Your task: In the entries below, find each line bearing the string "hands" and copy it.

#### Input data

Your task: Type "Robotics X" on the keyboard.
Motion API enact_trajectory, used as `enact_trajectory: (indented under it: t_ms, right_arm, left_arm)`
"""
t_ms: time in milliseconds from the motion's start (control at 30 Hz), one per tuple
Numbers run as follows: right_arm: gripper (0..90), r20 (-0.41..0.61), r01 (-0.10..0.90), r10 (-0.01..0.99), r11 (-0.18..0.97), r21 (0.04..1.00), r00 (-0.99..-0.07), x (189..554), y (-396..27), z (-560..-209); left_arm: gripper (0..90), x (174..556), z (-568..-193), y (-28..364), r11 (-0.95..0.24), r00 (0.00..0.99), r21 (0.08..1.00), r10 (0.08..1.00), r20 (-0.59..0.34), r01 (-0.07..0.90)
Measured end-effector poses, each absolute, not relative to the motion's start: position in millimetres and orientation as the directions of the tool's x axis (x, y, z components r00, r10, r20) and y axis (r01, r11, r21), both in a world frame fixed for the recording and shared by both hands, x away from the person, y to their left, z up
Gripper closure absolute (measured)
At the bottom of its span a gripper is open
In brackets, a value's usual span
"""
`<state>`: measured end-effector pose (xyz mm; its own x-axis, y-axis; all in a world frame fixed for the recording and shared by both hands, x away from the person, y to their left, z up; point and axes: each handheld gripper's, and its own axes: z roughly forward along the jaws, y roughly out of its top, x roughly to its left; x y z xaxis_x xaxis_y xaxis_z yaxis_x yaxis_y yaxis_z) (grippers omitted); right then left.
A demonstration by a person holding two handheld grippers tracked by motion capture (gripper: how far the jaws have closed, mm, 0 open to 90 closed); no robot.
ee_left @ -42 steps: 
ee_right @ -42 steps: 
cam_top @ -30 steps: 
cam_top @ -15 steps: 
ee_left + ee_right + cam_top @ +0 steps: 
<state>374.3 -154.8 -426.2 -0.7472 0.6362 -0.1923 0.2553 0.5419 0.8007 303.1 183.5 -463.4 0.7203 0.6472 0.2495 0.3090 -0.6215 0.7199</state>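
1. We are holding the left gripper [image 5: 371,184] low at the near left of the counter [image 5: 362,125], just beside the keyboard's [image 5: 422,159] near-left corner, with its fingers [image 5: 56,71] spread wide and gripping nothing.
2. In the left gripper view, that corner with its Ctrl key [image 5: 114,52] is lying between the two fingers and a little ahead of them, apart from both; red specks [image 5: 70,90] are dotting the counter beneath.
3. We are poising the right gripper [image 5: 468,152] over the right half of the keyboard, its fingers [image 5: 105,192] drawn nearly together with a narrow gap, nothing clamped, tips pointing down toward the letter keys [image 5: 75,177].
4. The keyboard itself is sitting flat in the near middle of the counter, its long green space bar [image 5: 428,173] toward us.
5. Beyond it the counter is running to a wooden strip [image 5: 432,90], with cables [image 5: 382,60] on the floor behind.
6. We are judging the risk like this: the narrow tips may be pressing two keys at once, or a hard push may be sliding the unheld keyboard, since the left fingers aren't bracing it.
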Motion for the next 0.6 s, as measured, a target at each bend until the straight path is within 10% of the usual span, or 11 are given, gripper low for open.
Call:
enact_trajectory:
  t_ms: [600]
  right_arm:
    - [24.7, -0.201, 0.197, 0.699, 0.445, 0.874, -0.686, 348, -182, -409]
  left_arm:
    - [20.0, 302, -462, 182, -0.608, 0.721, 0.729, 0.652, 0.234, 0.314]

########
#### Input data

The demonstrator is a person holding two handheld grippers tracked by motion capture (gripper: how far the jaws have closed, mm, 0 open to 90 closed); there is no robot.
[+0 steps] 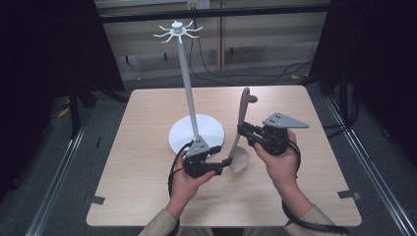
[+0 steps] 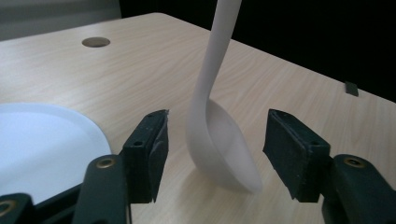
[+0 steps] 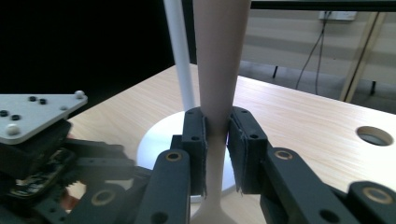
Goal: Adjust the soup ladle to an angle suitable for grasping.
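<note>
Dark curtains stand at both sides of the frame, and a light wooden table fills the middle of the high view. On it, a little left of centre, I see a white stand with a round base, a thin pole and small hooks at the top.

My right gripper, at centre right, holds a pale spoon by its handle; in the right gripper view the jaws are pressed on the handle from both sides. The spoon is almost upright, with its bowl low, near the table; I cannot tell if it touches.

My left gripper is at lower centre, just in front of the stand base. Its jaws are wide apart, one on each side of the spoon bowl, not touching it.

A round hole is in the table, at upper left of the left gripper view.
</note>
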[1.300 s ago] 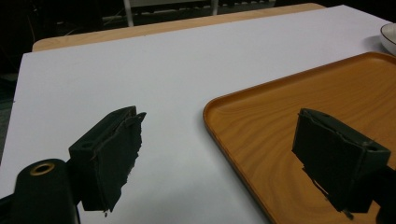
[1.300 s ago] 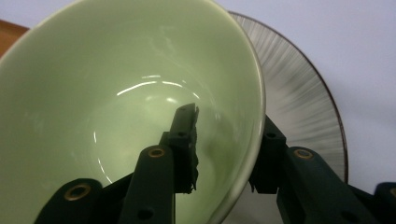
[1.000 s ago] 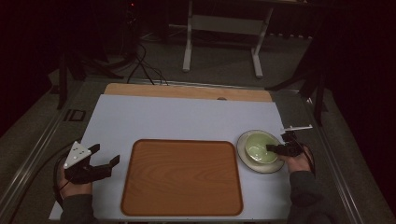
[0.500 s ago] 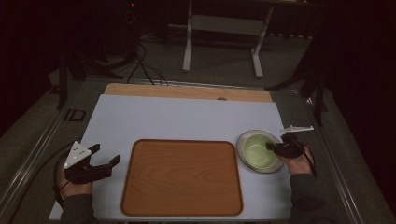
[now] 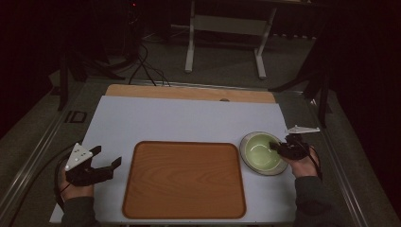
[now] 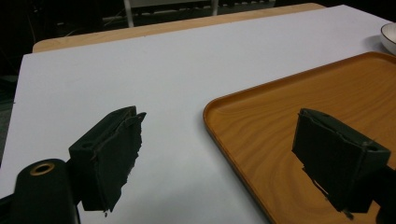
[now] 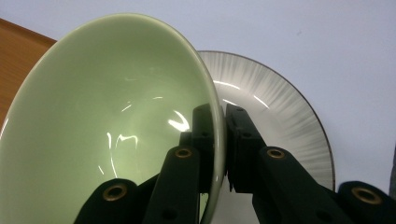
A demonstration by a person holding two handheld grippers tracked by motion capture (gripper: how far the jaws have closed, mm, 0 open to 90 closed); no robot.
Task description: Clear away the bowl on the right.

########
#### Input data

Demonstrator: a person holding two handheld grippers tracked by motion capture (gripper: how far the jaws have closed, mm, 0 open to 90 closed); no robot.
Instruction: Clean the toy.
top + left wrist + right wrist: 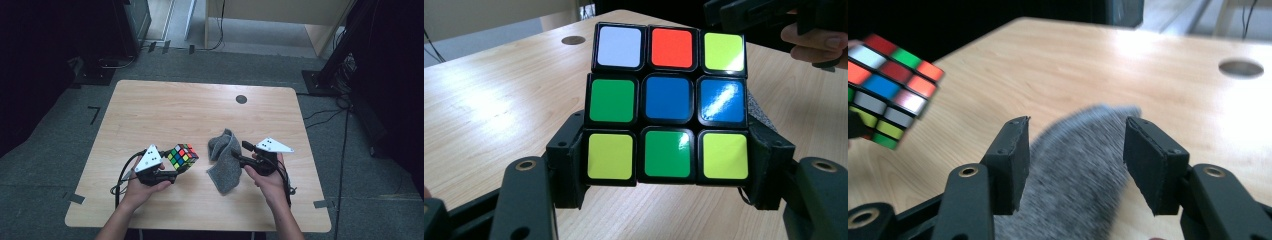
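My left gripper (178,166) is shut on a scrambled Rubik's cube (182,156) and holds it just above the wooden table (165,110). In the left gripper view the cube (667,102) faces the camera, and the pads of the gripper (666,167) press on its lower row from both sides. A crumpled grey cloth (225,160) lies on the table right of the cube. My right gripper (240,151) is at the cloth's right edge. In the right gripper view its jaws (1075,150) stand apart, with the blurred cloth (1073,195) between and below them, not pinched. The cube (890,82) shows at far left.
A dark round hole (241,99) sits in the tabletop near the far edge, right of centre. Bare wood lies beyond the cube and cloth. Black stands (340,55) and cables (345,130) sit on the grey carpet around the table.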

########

Solution to the exercise:
Measured end-effector poses, each absolute, not relative to the motion's start: position in millimetres and orientation as the directions of the tool's x axis (x, y, z components r00, r10, r20) and y axis (r01, r11, r21), both in a world frame fixed for the recording and shared by both hands, x away from the person, y to their left, z up
`<state>`: measured end-effector pose (xyz mm; its own x-axis, y-axis; all in a world frame fixed for the recording and shared by both hands, x away from the person, y to their left, z up; point and axes: each handheld gripper's, and its own axes: z roughly forward along the jaws, y roughly out of its top, x roughly to its left; x y z xaxis_x xaxis_y xaxis_z yaxis_x yaxis_y yaxis_z) (grippers omitted); right then left.

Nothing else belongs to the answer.